_ACTIVITY_.
Apart from the images, the entire listing below must be restated word for word.

↓↓↓

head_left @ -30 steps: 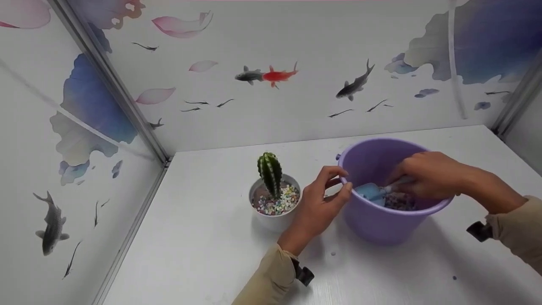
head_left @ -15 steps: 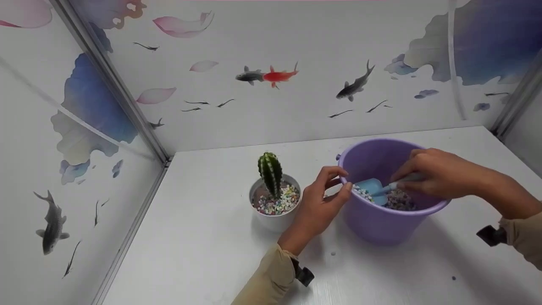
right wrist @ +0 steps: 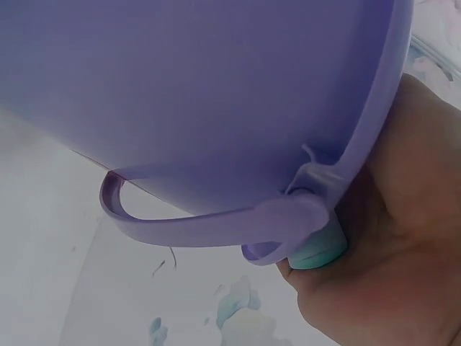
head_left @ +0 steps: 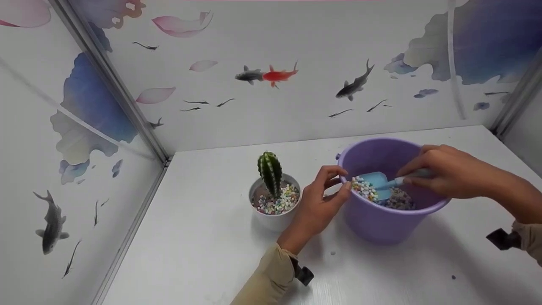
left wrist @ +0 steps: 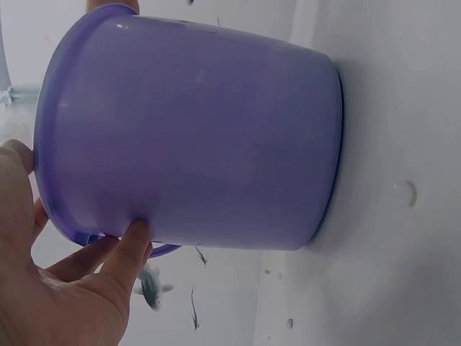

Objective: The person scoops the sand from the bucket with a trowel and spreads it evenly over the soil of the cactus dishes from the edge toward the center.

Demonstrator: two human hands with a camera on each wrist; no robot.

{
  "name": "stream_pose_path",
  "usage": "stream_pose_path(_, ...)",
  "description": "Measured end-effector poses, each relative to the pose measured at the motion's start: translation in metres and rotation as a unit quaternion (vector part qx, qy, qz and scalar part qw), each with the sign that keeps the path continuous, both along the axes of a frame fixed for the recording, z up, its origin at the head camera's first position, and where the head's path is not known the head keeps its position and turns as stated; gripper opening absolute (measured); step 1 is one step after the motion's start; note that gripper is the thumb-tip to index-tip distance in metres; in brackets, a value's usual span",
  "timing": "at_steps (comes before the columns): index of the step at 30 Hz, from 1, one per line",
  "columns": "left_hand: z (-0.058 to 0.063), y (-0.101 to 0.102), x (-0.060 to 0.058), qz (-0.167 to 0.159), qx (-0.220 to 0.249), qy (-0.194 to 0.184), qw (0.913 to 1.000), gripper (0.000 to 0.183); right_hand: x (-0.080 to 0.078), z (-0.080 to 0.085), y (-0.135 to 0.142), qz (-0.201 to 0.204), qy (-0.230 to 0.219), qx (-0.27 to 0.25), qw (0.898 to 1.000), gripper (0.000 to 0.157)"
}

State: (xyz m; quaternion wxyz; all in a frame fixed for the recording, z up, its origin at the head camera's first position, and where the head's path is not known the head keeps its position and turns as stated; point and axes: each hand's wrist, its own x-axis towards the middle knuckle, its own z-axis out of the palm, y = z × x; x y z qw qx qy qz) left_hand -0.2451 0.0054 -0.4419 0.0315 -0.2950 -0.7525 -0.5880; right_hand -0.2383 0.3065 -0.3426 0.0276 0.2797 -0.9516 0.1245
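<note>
Right hand [head_left: 451, 173] gripping pale blue scoop [head_left: 383, 184] of multicoloured pebbles [head_left: 363, 188] (small, rounded), left hand [head_left: 319, 204] holding purple bucket [head_left: 387, 228] by rim [head_left: 398, 211]

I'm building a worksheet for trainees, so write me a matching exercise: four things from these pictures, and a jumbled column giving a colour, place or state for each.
Column one
1. bucket
2. scoop
3. cactus
4. left grip

Column two
A. standing in a white pot
B. at the bucket's rim
C. purple
D. light blue, held in the right grip

Right pairs: 1-C, 2-D, 3-A, 4-B
</note>
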Motion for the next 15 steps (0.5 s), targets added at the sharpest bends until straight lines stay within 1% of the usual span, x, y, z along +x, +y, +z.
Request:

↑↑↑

_EXPECTED ANSWER_.
head_left @ -30 steps: 
head_left @ -15 steps: 
right wrist @ +0 steps: 
head_left @ +0 steps: 
left wrist @ +0 steps: 

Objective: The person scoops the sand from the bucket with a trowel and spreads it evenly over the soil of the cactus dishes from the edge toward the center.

Demonstrator: two human hands with a camera on each wrist; no robot.

{
  "name": "stream_pose_path",
  "usage": "stream_pose_path(_, ...)",
  "description": "Measured end-effector poses, each relative to the pose measured at the motion's start: translation in metres and rotation as a unit quaternion (vector part qx, qy, qz and scalar part qw), each with the sign that keeps the path continuous, both along the axes of a frame fixed for the recording, z up, its origin at the head camera's first position, and where the head's path is not known the head keeps its position and turns as stated; gripper opening absolute (measured); step 1 is one step after the motion's start; note that gripper is the thumb-tip to index-tip distance in metres; in brackets, a value's usual span",
  "timing": "at_steps (comes before the columns): index of the step at 30 Hz, from 1, one per line",
  "columns": "left_hand: z (-0.058 to 0.063), y (-0.101 to 0.102), x (-0.060 to 0.058), qz (-0.167 to 0.159), qx (-0.220 to 0.249), qy (-0.194 to 0.184), qw (0.913 to 1.000), gripper (0.000 to 0.183); right_hand: x (-0.080 to 0.078), z (-0.080 to 0.085), y (-0.135 to 0.142), qz (-0.201 to 0.204), qy (-0.230 to 0.219), qx (-0.27 to 0.25), qw (0.898 to 1.000), gripper (0.000 to 0.157)"
}

State: (xyz m; quaternion wxyz; all in a frame fixed for the recording, z up, its origin at the head camera's first position, and where the head's path is not known the head keeps its position and turns as stated; point and axes: each hand's wrist, its own x-axis towards the middle knuckle, its own z-axis out of the palm, y = z × x; x y z qw qx qy qz) left_hand -0.2451 0.0054 -0.4419 0.0315 -0.2950 -0.7525 -0.5880; right_hand -0.2383 0.3065 -0.3426 0.0276 0.2797 -0.9516 0.1245
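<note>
Right hand [head_left: 451, 173] gripping pale blue scoop [head_left: 383, 184] of multicoloured pebbles [head_left: 363, 188] (small, rounded), left hand [head_left: 319, 204] holding purple bucket [head_left: 387, 228] by rim [head_left: 398, 211]

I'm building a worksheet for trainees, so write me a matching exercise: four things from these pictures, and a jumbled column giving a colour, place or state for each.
Column one
1. bucket
2. scoop
3. cactus
4. left grip

Column two
A. standing in a white pot
B. at the bucket's rim
C. purple
D. light blue, held in the right grip

Right pairs: 1-C, 2-D, 3-A, 4-B
</note>
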Motion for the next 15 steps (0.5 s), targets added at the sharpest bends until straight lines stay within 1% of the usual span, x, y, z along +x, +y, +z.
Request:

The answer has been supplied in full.